Given the challenges faced in the care home sector, the question is: how to get it right in Germany? To answer that question, we consider two corporates which appear to have succeeded: the market leaders Korian and Alloheim.
French stock-exchange listed, Korian, has been able to establish itself as the largest player in the German market by virtue of it being the second-largest player across all of Europe ‒ founded in France with subsidiaries in Spain, Portugal, Belgium, Netherlands, Poland, Austria, Italy and more. Its investment in Germany has produced steady returns, with the latest figures released from Q3 2021 showing a YTD2021 revenue of nearly €800m, and an annual increase of around €40m. But the success story in Germany comes from buying smaller, regional chains to build a cross-regional platform. After acquiring, it has also increased the capacity of existing facilities, upgrading homes to include assisted-living apartments under the same roof (but with a different entrance). This has allowed Korian to offer a more favourable care mix to the elderly German population.

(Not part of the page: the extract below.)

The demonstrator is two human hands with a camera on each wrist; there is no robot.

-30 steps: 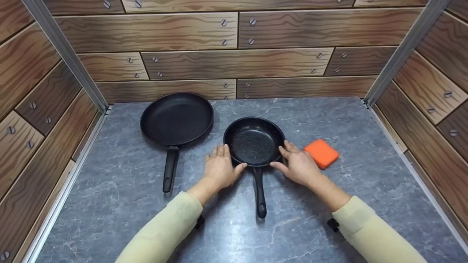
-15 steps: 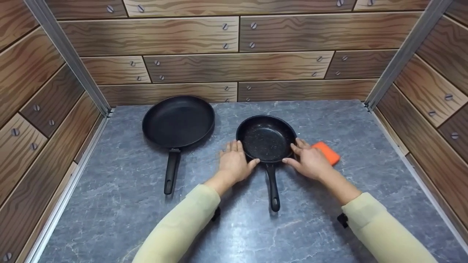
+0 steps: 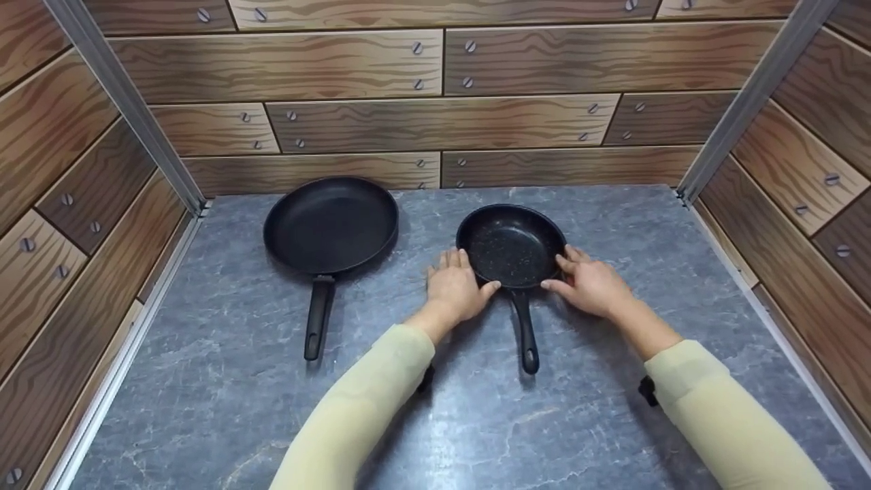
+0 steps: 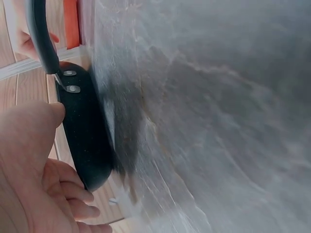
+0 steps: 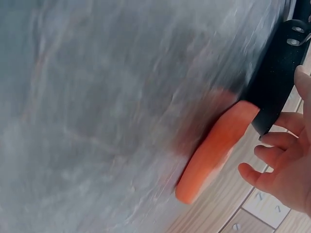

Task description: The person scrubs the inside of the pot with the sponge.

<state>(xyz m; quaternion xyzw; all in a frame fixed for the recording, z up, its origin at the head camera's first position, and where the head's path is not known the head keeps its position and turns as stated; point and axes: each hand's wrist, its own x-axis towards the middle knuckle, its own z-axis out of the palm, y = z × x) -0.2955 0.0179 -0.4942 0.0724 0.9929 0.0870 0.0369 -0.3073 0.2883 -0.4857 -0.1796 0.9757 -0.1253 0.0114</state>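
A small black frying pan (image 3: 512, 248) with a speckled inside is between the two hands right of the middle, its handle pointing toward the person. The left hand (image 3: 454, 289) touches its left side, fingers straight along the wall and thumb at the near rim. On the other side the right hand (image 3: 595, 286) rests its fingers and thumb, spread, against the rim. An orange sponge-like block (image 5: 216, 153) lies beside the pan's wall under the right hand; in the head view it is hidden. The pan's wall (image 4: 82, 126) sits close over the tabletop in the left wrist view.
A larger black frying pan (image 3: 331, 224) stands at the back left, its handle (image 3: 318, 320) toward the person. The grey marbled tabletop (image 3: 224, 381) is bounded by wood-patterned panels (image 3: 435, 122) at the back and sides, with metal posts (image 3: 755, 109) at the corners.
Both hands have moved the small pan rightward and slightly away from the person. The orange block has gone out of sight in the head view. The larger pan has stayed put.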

Alloheim has also been able to create a significant presence in the right geographies, the prosperous German cities ‒ including Hamburg, Dusseldorf and Cologne ‒ but has limited its exposure to any one individual state. It has targeted a more affluent population in residential areas where there is a greater demand per care home bed. It is building new facilities.
Despite a wave of negative publicity linked to the perception of excessive Covid-related care home deaths and several facility management failures, Nordic remains squarely focused on Alloheim’s growth, aligning it to Nordic’s key mission of ‘accelerating growth and . . . identifying truly transformative angles.’
Carlyle paid Star Capital €180m for Alloheim in 2013, with its price thought to have skyrocketed up to an estimated €1bn-plus in the sale to Nordic in 2017, making it the largest buyout in the German care sector to date.
Conclusion
There is undoubtedly a lot of potential in the German care home market, and there are plenty of potential investors taking a look at this space. But the sector must be approached with caution.
Ultimately, the German care market can be navigated with local on-the-ground knowledge of each state and by tailoring the approach accordingly.
Neither Alloheim nor Korian would have been able to break the mould and establish a nationwide presence without this type of expertise helping to fuel their growth.
The outlook is positive. The German care home market is ready for a slew of acquisitions, newbuilds, and new foreign investors, which will result in fresh and exciting investment opportunities in this complex care landscape.